My research focuses on identifying genetic variants, genes, and molecular biomarkers associated with cancer risk, and use these target to guide risk prediction and drug repurposing for cancer prevention and intervention. These work involves the integration of both bulk and single-cell multi-omics data of blood and cancer-relevant tissues, with genome-wide association study (GWAS) data of cancers. The work I expect to be done with my USOAR student aims to identify cell-type-specific epigenetic marks and genes associated with pancreatic cancer risk.

Position Description: 

Pancreatic cancer is the third leading causal of cancer death in the U.S., highlighting the critical needs for effective prevention and treatment strategies. Targeting causal genes and biological mechanisms revealed by human genetic studies offers a promising avenue, as drug mechanisms supported by genetic evidence is ~2.6 time more likely to succeed that those without. However, although genome-wide association studies have identified 33 susceptibility loci for pancreatic cancer, the causal genes and biological mechanisms for most of these loc remain unclear.

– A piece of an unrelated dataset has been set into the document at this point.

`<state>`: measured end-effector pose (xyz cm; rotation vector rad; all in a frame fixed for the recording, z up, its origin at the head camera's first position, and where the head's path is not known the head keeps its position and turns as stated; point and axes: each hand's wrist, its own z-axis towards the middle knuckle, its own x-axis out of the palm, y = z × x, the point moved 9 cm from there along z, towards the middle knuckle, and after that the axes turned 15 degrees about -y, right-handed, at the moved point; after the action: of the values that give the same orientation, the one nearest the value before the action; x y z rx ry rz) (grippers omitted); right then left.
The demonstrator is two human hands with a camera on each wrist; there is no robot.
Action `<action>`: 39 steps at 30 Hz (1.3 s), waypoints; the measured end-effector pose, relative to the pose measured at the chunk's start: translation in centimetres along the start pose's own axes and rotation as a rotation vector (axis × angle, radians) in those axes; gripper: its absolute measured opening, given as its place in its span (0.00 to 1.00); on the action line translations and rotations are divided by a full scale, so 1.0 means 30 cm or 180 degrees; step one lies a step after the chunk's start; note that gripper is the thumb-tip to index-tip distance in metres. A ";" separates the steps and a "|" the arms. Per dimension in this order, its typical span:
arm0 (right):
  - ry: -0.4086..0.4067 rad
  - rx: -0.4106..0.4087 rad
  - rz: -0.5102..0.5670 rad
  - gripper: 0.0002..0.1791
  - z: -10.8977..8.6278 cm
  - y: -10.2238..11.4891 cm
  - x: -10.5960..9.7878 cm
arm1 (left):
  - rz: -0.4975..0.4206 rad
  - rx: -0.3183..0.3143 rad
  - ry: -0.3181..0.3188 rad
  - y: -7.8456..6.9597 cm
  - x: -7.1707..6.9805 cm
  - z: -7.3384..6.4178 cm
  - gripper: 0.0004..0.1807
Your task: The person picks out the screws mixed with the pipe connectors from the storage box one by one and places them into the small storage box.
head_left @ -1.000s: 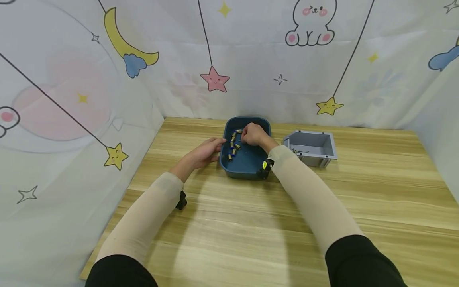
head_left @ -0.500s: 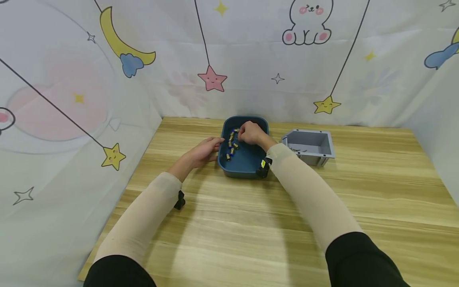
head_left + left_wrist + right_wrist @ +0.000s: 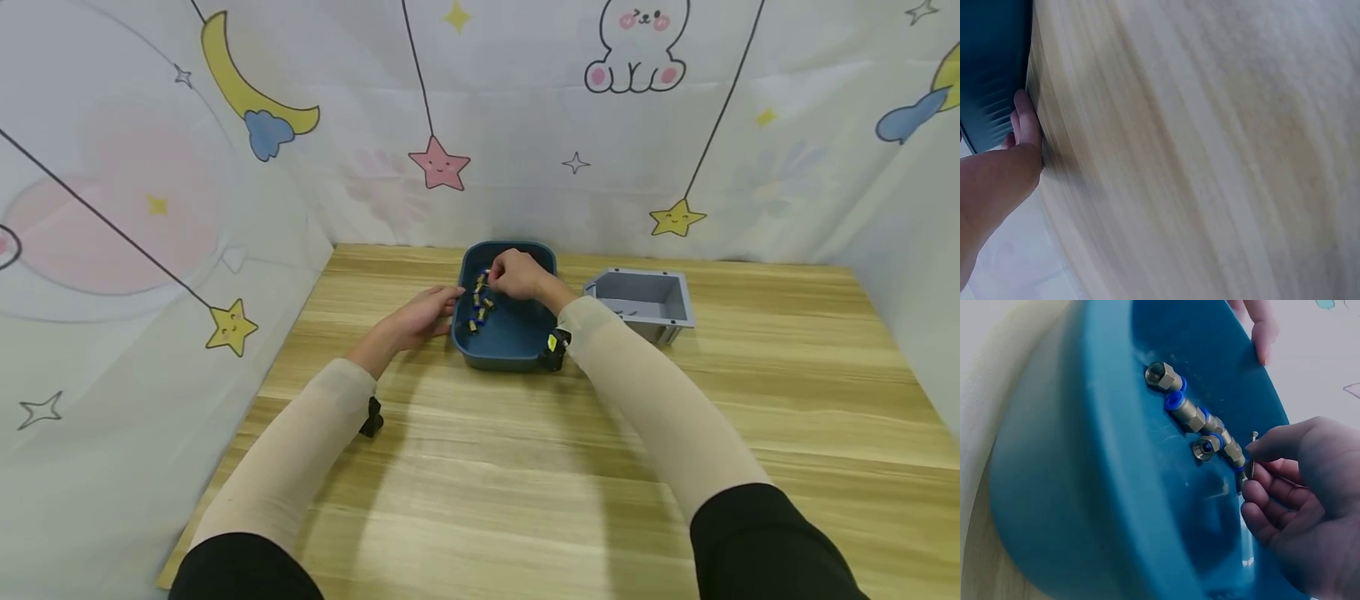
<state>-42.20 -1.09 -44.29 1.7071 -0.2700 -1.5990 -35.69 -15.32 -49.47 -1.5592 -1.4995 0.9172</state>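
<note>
A deep blue bin (image 3: 517, 337) stands near the back of the table with several brass fittings (image 3: 478, 310) with blue collars on its floor. In the right wrist view the fittings (image 3: 1188, 415) lie in a loose row. Over the far end of that row, my right hand (image 3: 1310, 487) pinches a small screw (image 3: 1254, 435) upright between thumb and forefinger. Outside the bin, my left hand (image 3: 420, 319) touches its left wall, thumb at the rim. The left wrist view shows its fingers (image 3: 1027, 122) extended along the ribbed outer wall.
To the right of the blue bin is a grey plastic bin (image 3: 652, 312), with a few small metal pieces (image 3: 626, 313) inside, partly hidden by my right forearm. A printed cloth (image 3: 517, 200) hangs behind the wooden table (image 3: 480, 467).
My right hand has shifted slightly left inside the bin, closer to the fittings. The left hand has stayed at the bin's wall. The head view has drifted a little.
</note>
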 end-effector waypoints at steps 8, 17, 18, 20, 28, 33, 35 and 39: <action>0.0154 -0.0206 -0.0084 0.10 -0.028 0.046 -0.019 | 0.0023 0.0019 -0.0065 -0.005 0.000 -0.004 0.29; 0.0142 -0.0430 -0.0177 0.07 -0.054 0.072 -0.042 | 0.0015 0.0002 -0.0045 -0.003 0.000 -0.002 0.29; 0.0131 -0.0456 -0.0182 0.06 -0.057 0.074 -0.045 | 0.0020 0.0002 -0.0034 -0.003 0.001 -0.001 0.29; 0.0118 -0.0511 -0.0186 0.05 -0.064 0.077 -0.050 | 0.0028 0.0005 -0.0024 -0.002 0.001 0.000 0.29; 0.0042 -0.0677 -0.0154 0.05 -0.094 0.085 -0.077 | 0.0053 0.0015 -0.0084 -0.001 0.001 0.007 0.29; -0.0030 -0.0693 -0.0094 0.04 -0.109 0.076 -0.092 | 0.0102 0.0018 -0.0072 0.004 0.008 0.012 0.30; -0.0035 -0.0694 -0.0071 0.04 -0.114 0.072 -0.094 | 0.0108 0.0014 -0.0058 0.005 0.009 0.014 0.30; -0.0055 -0.0732 -0.0010 0.04 -0.121 0.073 -0.097 | 0.0115 0.0010 -0.0048 0.005 0.003 0.016 0.30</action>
<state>-38.66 0.62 -40.96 1.5188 -0.0877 -1.5821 -36.05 -15.22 -49.83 -1.5850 -1.4841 0.9532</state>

We and others have conducted transcriptome-wide association studies (TWAS) and DNA methylome-wide association studies (MeWAS), uncovering multiple gene and DNA methylation biomarkers associated with pancreatic cancer risk. However, these genes and biomarkers only account for a limited number of GWAS-identified loci. In addition, most of these studies used bulk epigenomic and transcriptomic data with limited resolution of genetically regulated epigenetic and gene expression changes. To address this, we plan to conduct a single-cell epigenome- and transcriptome-wide association study (scEWAS and scTWAS) by integrating single-cell multiome (ACAC-seq + RNA-seq) data of pancreas tissues with pancreatic cancer GWAS data. We will develop cell-type-specific prediction models for chromosome accessibility and gene expression using genetic variants. These models will be applied to pancreatic cancer GWAS data to assess the association of genetically predicted chromosome accessibility and gene expression with pancreatic cancer risk. Identified associations will then be evaluated for their heterogeneity across cell types, as well as there potential causality through colocalization and summary-data-based Mendelian randomization analyses. We will further explore the druggability of prioritized causal genes using drug-target databases and in vitro drug perturbation data. 

We expect that the findings from this study will identify novel epigenetic biomarkers and genes for pancreatic cancer and point to drug repurposing candidate that warrant further investigation.

Required Skills: 

Students with programming experiences using Linux Shell/R/Python is preferred. 

Training/Certification: 
Getting used to Rivanna/Afton HPC.
What will you learn: 

1. Knowledge in pancreatic cancer genetics and multi-omics data. 
2. Hands-on experiences in analyzing genetic and multi-omics data.
3. Experiences in manuscript/grant writing.